What you are asked to do: Reproduce the listing below exactly, beginning with its first line and ending with the line that holds "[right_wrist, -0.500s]"; pictures are not part of the copy.

═══ Input ═══

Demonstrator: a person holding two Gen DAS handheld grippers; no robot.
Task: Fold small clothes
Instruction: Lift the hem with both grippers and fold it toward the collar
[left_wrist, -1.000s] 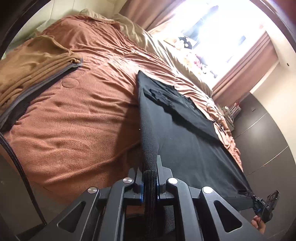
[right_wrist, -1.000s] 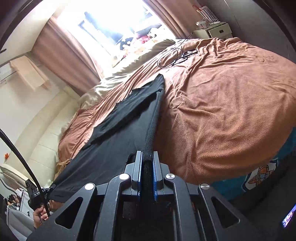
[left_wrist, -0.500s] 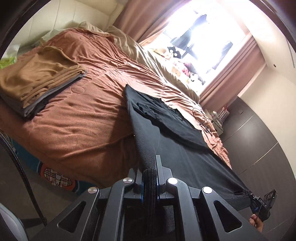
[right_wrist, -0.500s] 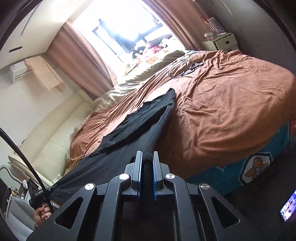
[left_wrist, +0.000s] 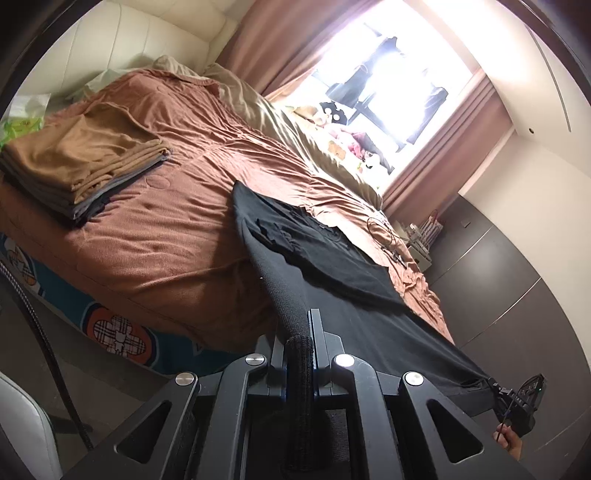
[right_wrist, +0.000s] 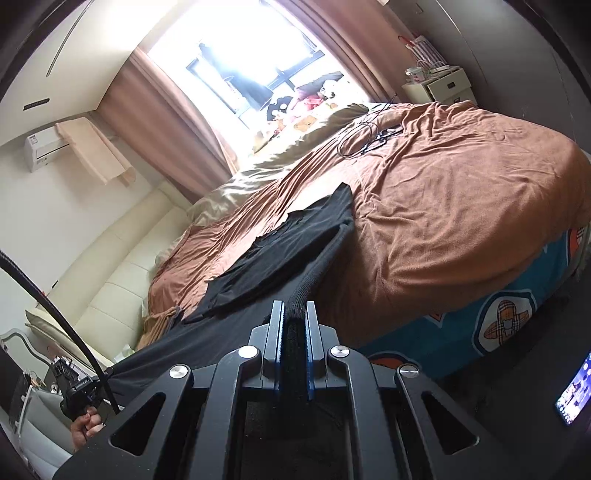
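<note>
A black garment (left_wrist: 332, 258) lies partly on the brown bed cover, its near hem pulled taut off the bed's front edge. My left gripper (left_wrist: 297, 332) is shut on one ribbed hem corner. My right gripper (right_wrist: 293, 321) is shut on the other hem corner; the garment (right_wrist: 280, 243) stretches from it back onto the bed. Each gripper shows in the other's view: the right one (left_wrist: 524, 402) at lower right, the left one (right_wrist: 75, 384) at lower left. The far part of the garment is folded over itself on the bed.
A stack of folded tan and grey clothes (left_wrist: 74, 166) sits on the bed's left side. The brown cover (right_wrist: 461, 206) spans the bed, a cable (right_wrist: 360, 138) lying on it near the pillows. A nightstand (right_wrist: 447, 86) stands by dark wardrobe doors (left_wrist: 517, 280).
Both grippers have drawn back and down from the bed, still holding the hem. More of the bed's side and floor shows now, and the garment slides toward the front edge.
</note>
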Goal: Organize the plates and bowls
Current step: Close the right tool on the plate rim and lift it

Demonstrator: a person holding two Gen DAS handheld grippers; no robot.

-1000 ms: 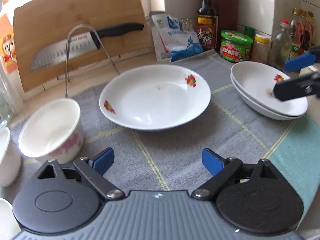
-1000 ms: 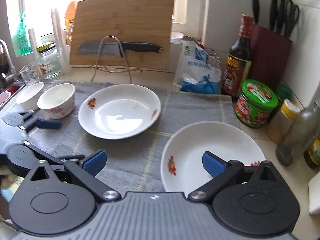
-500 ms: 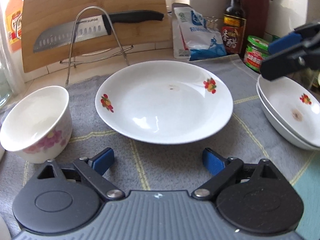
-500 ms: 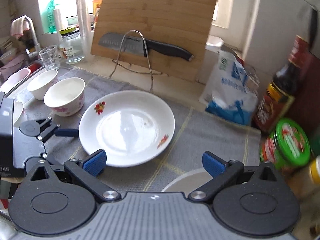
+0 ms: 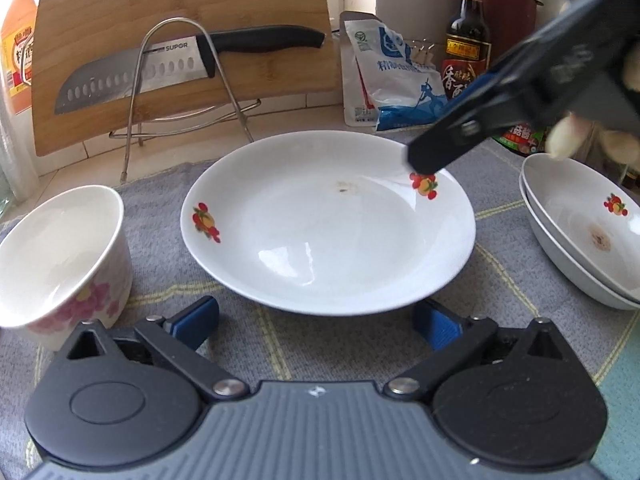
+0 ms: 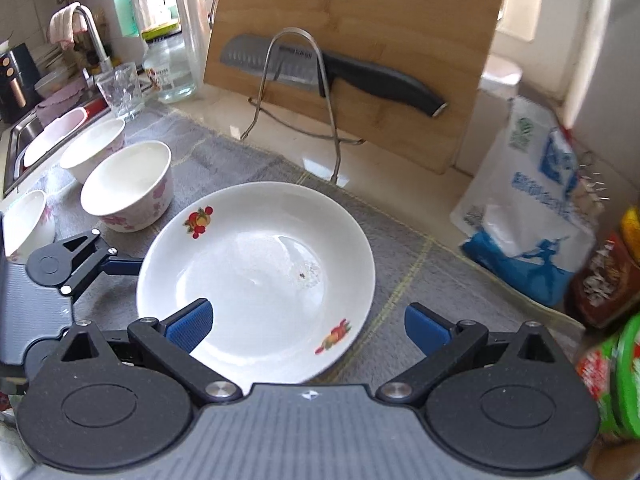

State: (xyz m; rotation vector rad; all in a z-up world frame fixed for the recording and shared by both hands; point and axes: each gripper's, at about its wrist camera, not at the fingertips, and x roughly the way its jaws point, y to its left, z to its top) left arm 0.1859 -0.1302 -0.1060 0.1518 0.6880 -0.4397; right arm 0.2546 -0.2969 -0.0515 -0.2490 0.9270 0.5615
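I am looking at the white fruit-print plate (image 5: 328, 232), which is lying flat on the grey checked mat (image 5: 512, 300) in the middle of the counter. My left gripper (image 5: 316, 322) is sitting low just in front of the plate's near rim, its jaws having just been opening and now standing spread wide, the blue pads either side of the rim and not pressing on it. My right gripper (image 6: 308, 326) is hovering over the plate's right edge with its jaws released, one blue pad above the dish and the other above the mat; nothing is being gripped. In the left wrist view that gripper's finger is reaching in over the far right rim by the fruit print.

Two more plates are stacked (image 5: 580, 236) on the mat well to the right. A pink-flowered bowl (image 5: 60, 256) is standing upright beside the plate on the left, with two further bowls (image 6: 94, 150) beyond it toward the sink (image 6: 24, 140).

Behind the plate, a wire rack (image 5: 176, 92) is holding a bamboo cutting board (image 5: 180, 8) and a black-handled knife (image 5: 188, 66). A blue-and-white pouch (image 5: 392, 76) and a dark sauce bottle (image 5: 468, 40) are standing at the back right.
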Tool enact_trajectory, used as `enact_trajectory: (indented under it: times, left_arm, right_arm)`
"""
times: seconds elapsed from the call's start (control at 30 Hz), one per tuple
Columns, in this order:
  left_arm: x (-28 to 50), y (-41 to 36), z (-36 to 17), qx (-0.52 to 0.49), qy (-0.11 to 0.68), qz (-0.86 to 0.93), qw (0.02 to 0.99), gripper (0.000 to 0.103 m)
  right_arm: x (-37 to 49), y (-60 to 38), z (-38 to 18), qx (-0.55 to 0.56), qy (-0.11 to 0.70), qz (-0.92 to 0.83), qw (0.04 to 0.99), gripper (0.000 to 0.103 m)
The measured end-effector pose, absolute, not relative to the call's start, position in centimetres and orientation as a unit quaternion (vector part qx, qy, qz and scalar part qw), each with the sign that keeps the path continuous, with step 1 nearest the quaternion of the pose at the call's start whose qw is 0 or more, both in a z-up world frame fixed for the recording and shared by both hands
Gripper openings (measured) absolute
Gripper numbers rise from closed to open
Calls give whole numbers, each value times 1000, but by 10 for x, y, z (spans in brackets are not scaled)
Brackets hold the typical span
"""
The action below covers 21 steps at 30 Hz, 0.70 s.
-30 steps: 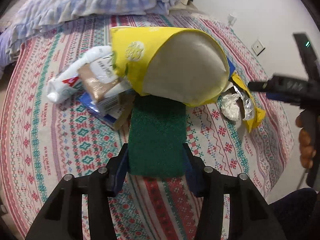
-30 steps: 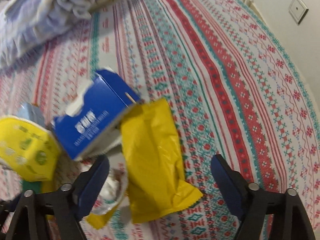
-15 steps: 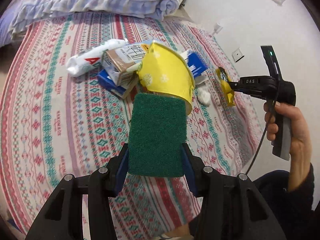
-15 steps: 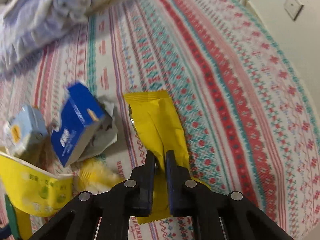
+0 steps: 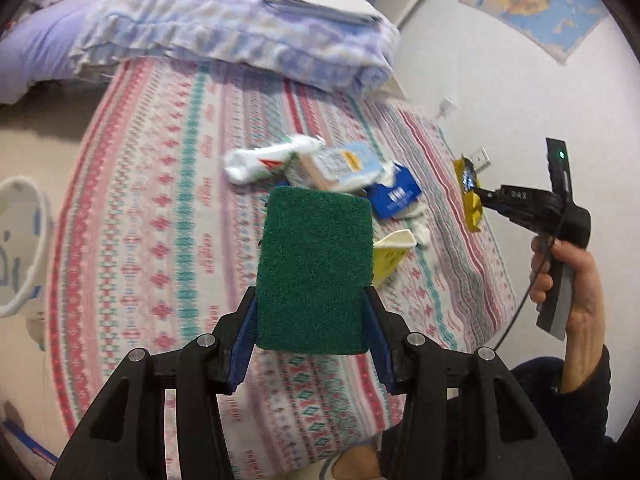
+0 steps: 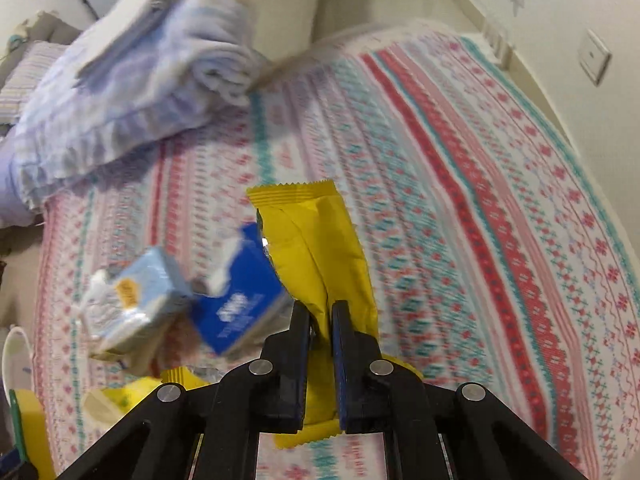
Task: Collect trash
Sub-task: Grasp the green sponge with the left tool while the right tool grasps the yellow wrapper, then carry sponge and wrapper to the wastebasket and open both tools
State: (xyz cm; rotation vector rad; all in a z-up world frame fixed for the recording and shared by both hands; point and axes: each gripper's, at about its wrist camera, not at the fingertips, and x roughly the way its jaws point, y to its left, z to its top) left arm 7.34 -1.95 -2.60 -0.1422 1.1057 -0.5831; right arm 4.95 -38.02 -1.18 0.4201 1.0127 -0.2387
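Observation:
My left gripper (image 5: 310, 308) is shut on a green scouring sponge (image 5: 312, 264), held upright above the patterned bed (image 5: 160, 240). Beyond it lies the trash pile: a white wrapper (image 5: 260, 162), a light blue carton (image 5: 336, 164), a blue box (image 5: 394, 196) and a yellow paper cup (image 5: 390, 256), partly hidden by the sponge. My right gripper (image 6: 320, 312) is shut on a yellow snack wrapper (image 6: 316, 248), lifted off the sheet. The left wrist view shows this wrapper (image 5: 470, 200) hanging from the right gripper (image 5: 482, 196) at the bed's right side. The blue box (image 6: 240, 296) and carton (image 6: 136, 304) lie left of it.
A folded striped blanket (image 5: 240, 28) fills the head of the bed. A white bin (image 5: 20, 240) stands on the floor left of the bed. The wall with a socket (image 6: 596, 60) runs close along the right edge. A person's hand (image 5: 568, 280) holds the right gripper.
The left gripper has pulled back and up from the pile with the sponge. The right gripper shut on the yellow wrapper and raised it off the bed.

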Motion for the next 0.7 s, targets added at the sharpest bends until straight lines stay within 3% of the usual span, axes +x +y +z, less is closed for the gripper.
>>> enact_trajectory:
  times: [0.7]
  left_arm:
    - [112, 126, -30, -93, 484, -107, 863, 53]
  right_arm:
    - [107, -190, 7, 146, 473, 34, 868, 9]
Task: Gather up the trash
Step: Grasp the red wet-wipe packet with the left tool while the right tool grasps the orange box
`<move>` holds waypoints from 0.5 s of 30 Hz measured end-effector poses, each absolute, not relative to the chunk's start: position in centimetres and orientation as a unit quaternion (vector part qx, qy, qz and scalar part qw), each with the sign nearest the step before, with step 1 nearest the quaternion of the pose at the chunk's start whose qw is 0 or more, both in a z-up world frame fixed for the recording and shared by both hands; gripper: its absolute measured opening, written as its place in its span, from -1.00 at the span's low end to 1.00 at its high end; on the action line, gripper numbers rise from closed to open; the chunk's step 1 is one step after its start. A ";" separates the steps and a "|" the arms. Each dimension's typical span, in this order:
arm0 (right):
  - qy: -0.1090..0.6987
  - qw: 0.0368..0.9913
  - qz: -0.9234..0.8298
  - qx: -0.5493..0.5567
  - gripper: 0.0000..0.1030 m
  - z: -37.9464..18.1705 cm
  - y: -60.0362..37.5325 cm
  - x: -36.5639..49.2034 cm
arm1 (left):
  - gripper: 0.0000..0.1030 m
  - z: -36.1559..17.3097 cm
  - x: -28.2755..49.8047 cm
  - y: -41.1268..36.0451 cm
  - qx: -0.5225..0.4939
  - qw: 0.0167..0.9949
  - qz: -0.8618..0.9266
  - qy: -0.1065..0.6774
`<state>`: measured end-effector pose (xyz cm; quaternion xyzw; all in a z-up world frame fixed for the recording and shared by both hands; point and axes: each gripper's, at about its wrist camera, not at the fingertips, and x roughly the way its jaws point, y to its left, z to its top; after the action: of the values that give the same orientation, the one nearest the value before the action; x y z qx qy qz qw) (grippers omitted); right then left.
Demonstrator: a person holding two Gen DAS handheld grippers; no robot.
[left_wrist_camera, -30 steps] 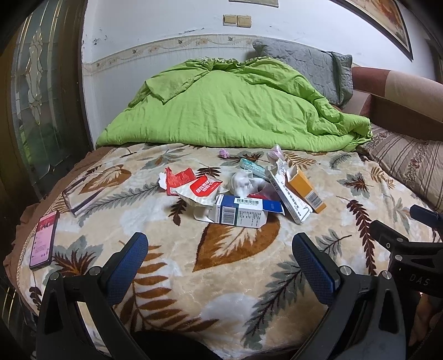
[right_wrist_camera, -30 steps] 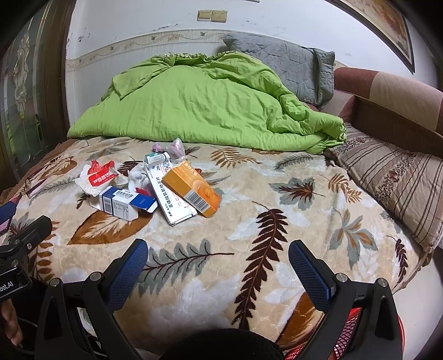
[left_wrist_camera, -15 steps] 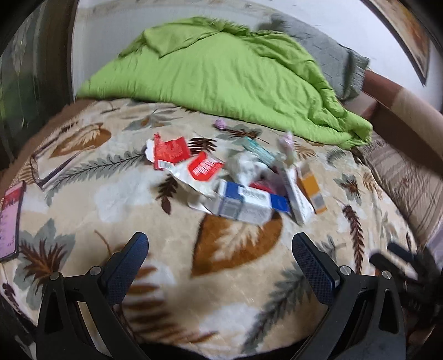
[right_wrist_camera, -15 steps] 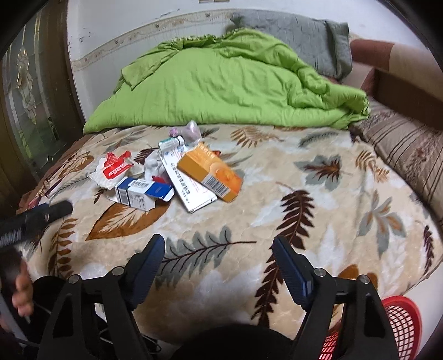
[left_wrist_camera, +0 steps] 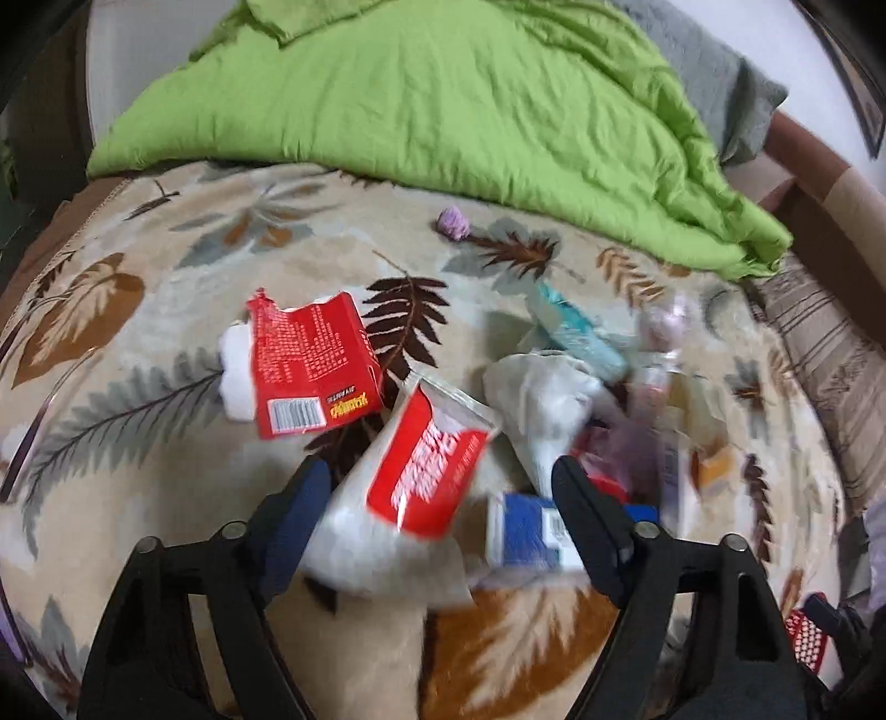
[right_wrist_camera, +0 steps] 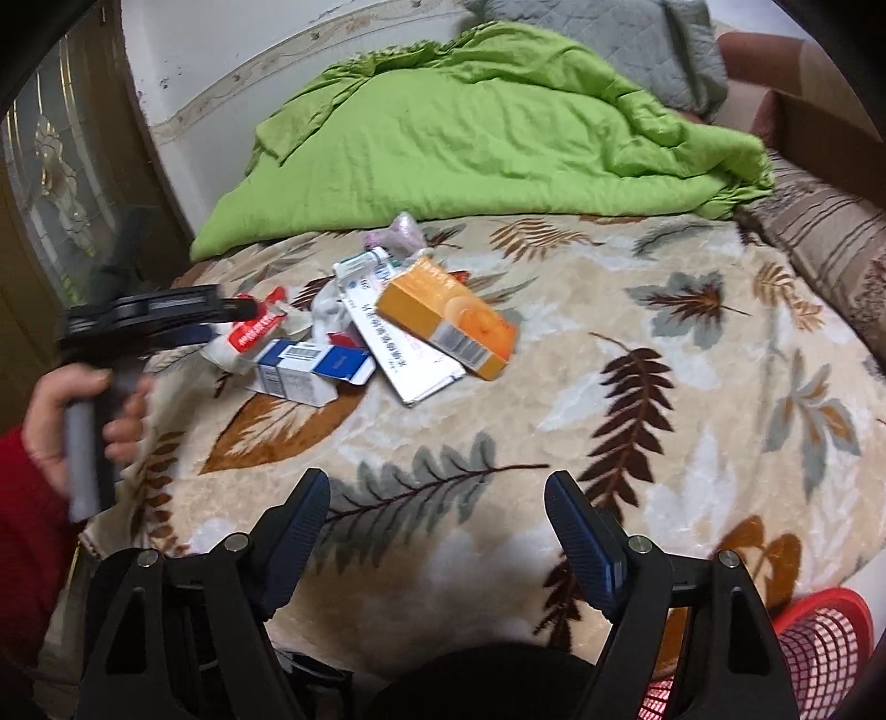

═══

Solved problem:
Demonstrator: a person holding two Gen DAS handheld grippers; no robot.
Task: Fold small clothes
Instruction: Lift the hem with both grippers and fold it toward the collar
[left_wrist, -1.000s] 
[right_wrist, -1.000s] 
[left_wrist, -0.500s] 
[right_wrist, -0.500s] 

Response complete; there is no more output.